> **EXERCISE DATA**
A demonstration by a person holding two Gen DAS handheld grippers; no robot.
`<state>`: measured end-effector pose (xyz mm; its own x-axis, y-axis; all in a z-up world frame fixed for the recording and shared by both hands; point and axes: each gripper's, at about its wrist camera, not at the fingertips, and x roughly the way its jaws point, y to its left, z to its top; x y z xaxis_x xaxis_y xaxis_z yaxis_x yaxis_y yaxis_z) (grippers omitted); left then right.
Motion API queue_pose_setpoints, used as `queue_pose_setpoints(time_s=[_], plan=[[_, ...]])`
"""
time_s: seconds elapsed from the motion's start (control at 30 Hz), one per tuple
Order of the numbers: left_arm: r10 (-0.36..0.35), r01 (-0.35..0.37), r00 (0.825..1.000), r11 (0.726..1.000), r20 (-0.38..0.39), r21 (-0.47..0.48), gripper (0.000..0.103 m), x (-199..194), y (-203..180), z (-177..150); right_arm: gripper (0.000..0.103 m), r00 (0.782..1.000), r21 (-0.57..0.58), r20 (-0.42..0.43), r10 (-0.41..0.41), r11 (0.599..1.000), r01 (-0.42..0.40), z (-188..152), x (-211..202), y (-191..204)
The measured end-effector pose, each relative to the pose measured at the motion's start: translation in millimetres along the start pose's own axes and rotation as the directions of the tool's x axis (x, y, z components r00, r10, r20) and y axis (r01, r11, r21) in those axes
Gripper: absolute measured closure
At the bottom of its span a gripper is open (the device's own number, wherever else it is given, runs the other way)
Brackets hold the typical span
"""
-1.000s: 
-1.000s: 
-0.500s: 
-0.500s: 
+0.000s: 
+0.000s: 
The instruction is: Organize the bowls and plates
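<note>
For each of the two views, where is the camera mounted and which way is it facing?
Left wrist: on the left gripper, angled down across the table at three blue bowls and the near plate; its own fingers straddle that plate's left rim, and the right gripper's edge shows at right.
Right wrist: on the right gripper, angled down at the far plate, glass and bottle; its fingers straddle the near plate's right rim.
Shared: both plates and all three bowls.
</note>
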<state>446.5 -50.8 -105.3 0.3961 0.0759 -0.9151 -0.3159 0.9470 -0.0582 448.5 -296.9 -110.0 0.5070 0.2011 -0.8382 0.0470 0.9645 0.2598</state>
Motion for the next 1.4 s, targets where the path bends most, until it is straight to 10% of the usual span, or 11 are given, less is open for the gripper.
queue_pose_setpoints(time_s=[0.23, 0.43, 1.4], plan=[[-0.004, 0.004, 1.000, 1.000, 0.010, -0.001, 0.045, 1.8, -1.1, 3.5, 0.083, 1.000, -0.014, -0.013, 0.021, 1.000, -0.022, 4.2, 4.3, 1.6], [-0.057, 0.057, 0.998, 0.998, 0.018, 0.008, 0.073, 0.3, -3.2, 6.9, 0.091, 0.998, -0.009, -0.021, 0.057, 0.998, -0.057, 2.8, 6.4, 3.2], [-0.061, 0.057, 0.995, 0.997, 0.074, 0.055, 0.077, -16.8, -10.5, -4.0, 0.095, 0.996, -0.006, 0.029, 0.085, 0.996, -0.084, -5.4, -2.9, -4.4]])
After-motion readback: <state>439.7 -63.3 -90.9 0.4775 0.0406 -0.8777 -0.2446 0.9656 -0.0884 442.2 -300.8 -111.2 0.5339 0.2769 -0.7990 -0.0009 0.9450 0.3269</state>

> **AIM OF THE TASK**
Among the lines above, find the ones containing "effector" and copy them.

> **YOUR SOLUTION**
`<state>`: measured end-effector pose (xyz mm; its own x-axis, y-axis; all in a z-up world frame fixed for the recording and shared by both hands; point and axes: each gripper's, at about its wrist camera, not at the fingertips, and x roughly the way its jaws point, y to its left, z to its top; x y z xaxis_x xaxis_y xaxis_z yaxis_x yaxis_y yaxis_z) (grippers omitted); left then right.
The measured end-effector pose, each relative to the pose measured at the motion's start: translation in millimetres along the start pose's own axes and rotation as the directions of the tool's x axis (x, y, z components r00, r10, r20) and y axis (r01, r11, r21) in those axes

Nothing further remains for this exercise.